Expansion of the layers comes about because of elongation of the filaments due to tensile stress therein and may also be due in part to the angle of lay of the filament on the core tube when such angle is substantially the same or greater than the neutral angle. Because the innermost layers expand more in diameter than the next succeeding outer layer the filaments of the inner layers are under greater tensile stress than the next outer layer when the materials and angle of lay are the same and are bearing a proportionately greater share of the load imposed by the fluid under pressure. Therefore such inner layers are under greater tensile loading than the next outer layer. As fluid pressure increases, the innermost layer will reach its break point while the next outermost layer is still loaded so as to be considerably below its break point. Thus, full advantage is not taken of the strength of succeeding layers and a greater amount of reinforcing material must be utilized in the innermost layer to achieve a given burst pressure for the hose than would be the case if all reinforcement layers were equally stressed under full load from the fluid pressure.
Because the actual load carried by the second layer of reinforcement in a hose having two such layers is difficult to calculate, it is common industry practice to rely on no more that a 50% increase in burst strength of a hose when adding a second layer of reinforcement identical to the first, whereas if the load could be shared equally by the two layers the increase in burst pressure would be substantially 100%.
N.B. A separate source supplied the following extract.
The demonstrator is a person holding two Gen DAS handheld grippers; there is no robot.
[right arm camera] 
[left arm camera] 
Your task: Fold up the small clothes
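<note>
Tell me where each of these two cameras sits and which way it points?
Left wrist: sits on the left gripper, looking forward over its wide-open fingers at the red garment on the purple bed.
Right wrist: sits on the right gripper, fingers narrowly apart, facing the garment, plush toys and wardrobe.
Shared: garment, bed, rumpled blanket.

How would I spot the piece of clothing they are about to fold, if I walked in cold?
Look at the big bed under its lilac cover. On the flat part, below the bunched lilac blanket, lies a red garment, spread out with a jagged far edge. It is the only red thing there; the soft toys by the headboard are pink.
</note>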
A second problem that arises in connection with reinforced hoses involves hydraulic shock pressures. When a hose is installed in the high pressure portion of a hydraulic system, increases of pressure will cause hydraulic shock unless the increae in pressure is cushioned so that pressure rises will not be relatively rapid. When hoses are reinforced with materials of relatively low modulus of elasticity, which results in low strength, the hose will expand in diameter, and hence in internal volume, more readily when fluid pressure rises than if the reinforcing material has a high modulus of elasticity and hence a high yield strength. If the increase in hose internal volume is too rapid the pressure increase will be relatively slow and may result in delayed response or mushiness of operation of the hydraulic system. On the other hand, if such volume increase is too slow the pressure increase will be relatively rapid and result in shock pressures that may be detrimental to the system.
U.S. Pat. No. 3,905,398 describes hose constructions having more than one layer of reinforcement and wherein the inner layer is of a material having a relatively high modulus of elasticity and a relatively low elongation at break while the material of the second layer has a lower modulus of elasticity and a higher elongation at break than the first layer. In such a hose, the strands or filaments of the first layer expand relatively little under high loading and consequently transfer very little of the load to the second layer. Also, there is relatively little give by the first layer of reinforcement when fluid pressure is applied so that high shock pressures may be transmitted with little dissipation.